The land optioned by Shell is especially suited to its purposes because of its water frontage on the Delaware River, which will provide water transportation for large tankers. At the same time, the site is elevated sufficiently over the water so as not to be subject to floods and disasters. Furthermore, the affluence of water is desirable for the use of the refinery.

Since all of the properties that Shell desires are classified R-2, Shell and the owners of the land petitioned the New Castle County Zoning Commission on May 5, 1961, to reclassify the land in question to heavy industrial use (M-3), in accordance with 9 Del.Code, Chap. 26. A hearing was had before the Commission on May 24, 1961. The Commission reserved decision in order to give the matter thorough study and to give the public an opportunity to submit their views. The majority of the Commission concluded that the entire land under consideration would find its best use in industrial purposes. The dissenting member of the Commission felt that the rezoning of some of the land involved was desirable but that something less than the entire area should be rezoned at that time.

The recommendations of the Commission, together with a map showing the changes suggested by the Commission, were submitted to the Levy Court of New Castle County by "report dated July 17, 1961, in compliance with the law.
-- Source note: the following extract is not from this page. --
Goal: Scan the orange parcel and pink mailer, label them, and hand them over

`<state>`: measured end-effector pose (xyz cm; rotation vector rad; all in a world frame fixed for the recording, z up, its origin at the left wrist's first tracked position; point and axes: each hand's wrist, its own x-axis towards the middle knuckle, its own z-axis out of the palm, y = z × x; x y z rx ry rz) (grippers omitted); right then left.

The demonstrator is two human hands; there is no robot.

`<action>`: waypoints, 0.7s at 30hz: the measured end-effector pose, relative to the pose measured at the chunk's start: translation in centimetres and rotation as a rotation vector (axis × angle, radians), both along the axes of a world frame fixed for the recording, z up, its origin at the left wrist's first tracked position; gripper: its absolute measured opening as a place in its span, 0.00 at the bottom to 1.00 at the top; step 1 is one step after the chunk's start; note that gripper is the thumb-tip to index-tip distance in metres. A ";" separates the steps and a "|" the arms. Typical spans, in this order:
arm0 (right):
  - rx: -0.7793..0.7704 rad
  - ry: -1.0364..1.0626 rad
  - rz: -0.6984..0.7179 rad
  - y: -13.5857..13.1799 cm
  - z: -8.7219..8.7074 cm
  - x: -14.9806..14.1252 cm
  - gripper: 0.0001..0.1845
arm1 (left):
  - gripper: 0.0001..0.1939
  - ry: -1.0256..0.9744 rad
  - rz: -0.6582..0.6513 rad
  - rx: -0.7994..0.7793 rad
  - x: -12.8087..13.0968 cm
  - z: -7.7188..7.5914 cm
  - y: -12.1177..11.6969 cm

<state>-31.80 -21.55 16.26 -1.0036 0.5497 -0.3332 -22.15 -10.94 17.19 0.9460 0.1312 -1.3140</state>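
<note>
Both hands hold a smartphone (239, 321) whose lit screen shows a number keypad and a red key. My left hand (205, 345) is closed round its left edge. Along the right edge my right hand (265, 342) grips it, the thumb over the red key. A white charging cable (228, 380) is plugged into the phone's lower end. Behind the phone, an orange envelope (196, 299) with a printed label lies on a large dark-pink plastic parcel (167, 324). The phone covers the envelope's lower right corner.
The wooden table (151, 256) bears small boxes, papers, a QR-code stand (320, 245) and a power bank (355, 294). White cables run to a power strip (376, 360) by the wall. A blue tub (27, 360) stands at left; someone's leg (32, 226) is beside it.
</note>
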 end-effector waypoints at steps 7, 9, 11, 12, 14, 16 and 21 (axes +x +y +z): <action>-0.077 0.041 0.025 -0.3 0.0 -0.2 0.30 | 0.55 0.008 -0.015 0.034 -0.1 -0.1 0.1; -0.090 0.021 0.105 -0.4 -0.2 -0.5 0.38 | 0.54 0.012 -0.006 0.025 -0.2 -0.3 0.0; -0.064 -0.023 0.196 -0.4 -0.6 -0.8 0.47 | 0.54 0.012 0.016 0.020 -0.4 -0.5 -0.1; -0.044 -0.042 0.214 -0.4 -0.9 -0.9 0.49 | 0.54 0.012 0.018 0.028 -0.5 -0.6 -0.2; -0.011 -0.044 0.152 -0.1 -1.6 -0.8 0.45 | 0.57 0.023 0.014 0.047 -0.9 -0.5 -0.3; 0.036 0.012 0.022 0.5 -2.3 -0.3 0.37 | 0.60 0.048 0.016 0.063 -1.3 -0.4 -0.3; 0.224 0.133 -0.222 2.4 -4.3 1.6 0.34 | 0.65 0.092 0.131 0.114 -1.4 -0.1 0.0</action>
A further hearing was held before the Levy Court on August 8, 1961. This hearing excited great local interest. After extensive testimony and public debate, the Levy Court, on August 29, 1961, by majority vote, made the legislative decision to *400 rezone 2,625 acres of the lands held on option by Shell to M-3 classification.

On September 11, 1961, a complaint was filed in the Court of Chancery by ten plaintiffs 1 requesting that Court to direct the Levy Court to rescind its resolution of August 29, 1961, and praying for injunctive relief against the use of the said parcels of land for any purpose in violation of the R-2 classification.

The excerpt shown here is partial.